There has been significant and novel successes achieved in the fields of nanotechnology, particularly in the formation of nanostructures using guided molecular self-assembly methods.
The technique of self-assembly is one of the few practical strategies available to arrive at ensembles of nanostructures based on ‘bottom-up’ approach of nanotechnology. The self-assembly process, defined as the autonomous organization of components into structurally well defined aggregates, is characterized by numerous beneficial attributes; it is cost-effective, versatile, facile and the process occurs towards the system’s thermodynamic minima, resulting in stable and robust structures.
As the name suggests, it is a process in which the organization or the assembly into desired structures occurs through nature intended phenomena, either through physical or chemical processes or assisted by biomolecules to promote molecular selectivity and specificity. It is also a process in which defects are rejected energetically, and therefore the degree of perfection is relatively high.
There are numerous different mechanisms by which self-assembly of molecules and nanoclusters can be accomplished such as electrostatic and surface forces, chemical interactions, hydrophobic and hydrophilic interactions, and biomolecule-mediated self assembly techniques.
The fundamental insight that spawned DNA computing by self-assembly was made by Winfree when he noted that DNA annealing by itself was theoretically capable of performing universal computation. He went further and recognized that certain stable DNA structures being developed by Seeman for nanoengineering and crystallography could serve as physical incarnations of a mathematical model known as Wang tiles, which has already been shown to be capable of Turing universal computation.
In Wang tiling, unit tiles are labeled with symbols on each edge such that tiles are allowed to associate only if their edge symbols match. Tile sets have been designed that successfully simulate computing devices known as Turing machines and are therefore capable of universal computation.
The recognition that DNA tiles, exemplified by DX and TX complexes, could represent Wang tiles in a physical system, where edge symbols are encoded in the base sequence of sticky ends, led to proofs that DNA tilings are capable of universal computation.
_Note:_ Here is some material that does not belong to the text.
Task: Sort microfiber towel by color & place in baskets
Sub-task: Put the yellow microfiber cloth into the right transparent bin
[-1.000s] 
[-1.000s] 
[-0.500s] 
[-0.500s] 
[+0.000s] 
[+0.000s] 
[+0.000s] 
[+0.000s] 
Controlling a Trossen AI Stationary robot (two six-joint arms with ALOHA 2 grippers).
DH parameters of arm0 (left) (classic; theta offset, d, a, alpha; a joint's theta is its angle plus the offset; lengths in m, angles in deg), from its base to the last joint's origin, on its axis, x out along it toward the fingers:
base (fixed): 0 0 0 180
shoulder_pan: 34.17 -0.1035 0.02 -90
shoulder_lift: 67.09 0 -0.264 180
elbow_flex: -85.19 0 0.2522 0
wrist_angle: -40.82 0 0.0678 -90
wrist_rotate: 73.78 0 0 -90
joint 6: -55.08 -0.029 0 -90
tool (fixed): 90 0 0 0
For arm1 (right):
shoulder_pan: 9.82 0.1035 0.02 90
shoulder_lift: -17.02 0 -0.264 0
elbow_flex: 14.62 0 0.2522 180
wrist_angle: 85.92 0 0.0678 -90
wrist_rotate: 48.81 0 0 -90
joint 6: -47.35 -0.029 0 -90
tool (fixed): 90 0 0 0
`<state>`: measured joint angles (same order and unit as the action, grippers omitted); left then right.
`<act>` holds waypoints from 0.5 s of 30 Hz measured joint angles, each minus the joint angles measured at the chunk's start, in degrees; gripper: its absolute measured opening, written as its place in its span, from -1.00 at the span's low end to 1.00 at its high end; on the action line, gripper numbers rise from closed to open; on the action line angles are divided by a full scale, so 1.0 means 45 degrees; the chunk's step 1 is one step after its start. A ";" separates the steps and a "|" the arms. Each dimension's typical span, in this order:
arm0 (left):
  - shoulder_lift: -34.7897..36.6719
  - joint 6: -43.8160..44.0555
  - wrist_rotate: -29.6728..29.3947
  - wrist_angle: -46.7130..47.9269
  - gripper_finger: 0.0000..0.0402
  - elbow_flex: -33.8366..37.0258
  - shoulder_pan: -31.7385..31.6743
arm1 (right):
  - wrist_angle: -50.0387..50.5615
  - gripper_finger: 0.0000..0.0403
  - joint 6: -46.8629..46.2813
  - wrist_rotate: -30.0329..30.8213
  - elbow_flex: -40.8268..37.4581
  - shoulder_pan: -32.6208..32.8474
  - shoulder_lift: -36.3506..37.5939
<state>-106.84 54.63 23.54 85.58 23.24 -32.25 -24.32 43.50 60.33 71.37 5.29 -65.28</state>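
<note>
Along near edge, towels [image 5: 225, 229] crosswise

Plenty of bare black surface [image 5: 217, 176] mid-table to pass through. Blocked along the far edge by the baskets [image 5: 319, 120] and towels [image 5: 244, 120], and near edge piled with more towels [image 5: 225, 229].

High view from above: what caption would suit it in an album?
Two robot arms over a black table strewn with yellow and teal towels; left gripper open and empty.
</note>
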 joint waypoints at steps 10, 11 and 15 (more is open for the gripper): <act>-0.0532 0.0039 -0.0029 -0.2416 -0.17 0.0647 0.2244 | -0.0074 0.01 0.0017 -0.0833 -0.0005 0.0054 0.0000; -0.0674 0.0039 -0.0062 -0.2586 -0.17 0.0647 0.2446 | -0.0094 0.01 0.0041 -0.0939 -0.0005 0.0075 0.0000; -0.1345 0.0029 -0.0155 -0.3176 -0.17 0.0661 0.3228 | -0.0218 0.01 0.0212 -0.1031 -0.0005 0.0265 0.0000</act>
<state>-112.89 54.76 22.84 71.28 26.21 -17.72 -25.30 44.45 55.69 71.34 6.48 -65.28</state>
Computation of self-assembly of DNA tiles is a significant advance over biochemical manipulation computing schemes because self-assembly involves a single-step procedure in which the computation occurs during the annealing of carefully designed oligonucleotides.
Nanoarchitectonics, a new interdisciplinary field within the nanosciences, investigates the principles responsible for the formation of higher-ordered functional structures starting from their nanoscopic building blocks like atoms and molecules.
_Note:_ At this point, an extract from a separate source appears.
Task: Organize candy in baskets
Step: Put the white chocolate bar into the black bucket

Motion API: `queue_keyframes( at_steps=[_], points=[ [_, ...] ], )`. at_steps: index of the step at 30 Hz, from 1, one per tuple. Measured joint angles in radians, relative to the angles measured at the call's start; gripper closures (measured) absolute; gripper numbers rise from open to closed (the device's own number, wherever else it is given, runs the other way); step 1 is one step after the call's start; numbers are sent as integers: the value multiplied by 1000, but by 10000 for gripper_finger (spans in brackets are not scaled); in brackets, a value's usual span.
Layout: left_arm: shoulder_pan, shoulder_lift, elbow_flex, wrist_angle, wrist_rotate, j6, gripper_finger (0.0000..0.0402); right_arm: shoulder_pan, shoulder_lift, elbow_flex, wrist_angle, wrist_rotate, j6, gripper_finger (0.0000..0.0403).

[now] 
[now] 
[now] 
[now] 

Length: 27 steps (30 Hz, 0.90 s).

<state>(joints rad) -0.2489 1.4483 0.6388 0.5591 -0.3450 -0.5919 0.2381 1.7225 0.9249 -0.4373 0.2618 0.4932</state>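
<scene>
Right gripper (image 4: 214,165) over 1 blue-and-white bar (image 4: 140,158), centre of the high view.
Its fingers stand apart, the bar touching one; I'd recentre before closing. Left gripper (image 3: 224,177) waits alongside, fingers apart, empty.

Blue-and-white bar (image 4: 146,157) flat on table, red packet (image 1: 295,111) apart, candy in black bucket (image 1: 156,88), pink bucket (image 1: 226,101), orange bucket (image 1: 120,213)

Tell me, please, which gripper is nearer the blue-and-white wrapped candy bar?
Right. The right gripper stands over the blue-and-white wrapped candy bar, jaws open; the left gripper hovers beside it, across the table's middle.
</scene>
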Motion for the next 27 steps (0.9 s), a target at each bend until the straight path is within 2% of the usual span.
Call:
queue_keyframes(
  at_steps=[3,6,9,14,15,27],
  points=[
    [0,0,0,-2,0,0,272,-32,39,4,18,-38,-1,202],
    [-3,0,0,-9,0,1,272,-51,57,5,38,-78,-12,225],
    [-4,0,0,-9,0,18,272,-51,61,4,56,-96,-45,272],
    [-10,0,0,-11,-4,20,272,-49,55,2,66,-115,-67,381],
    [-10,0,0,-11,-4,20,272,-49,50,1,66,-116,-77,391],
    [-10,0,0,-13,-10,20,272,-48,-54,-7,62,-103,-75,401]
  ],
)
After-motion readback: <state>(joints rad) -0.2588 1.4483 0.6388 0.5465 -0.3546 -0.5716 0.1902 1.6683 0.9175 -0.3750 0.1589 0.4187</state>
Nature has always worked bottom-up, where the principles of self-assembly lead to crystal growth in the inorganic world, and, via molecular self-assembly, to functional structures in biology.
For instance, the three-dimensional architecture of a nanomachine called the ribosome comprises the natural molecular assembler, which organizes the transition from the DNA informational blueprint into polypeptides and other functional units.
To understand and make technological use of the underlying mechanism of this process is one of the major goals of modern proteomics, where the relation between the DNA base sequence and the respective protein must be mastered. One approach to this question is to simplify the process by transferring it into a two-dimensional scenario, thus reducing the complexity of the three-dimensional architecture to an in-plane problem.
Such a reduced coordination space may also be adequate for a primordial-soup scenario, where the spontaneous self-assembly of abiotically produced organic compounds may be facilitated.
The formation of highly ordered monolayers of the purine and pyrimidine DNA bases through physisorption-mediated molecular self-assembly at a solid-liquid mineral interface and the subsequent stereospecific adsorption of amino acids is an example of the spontaneous creation of nanoscale order.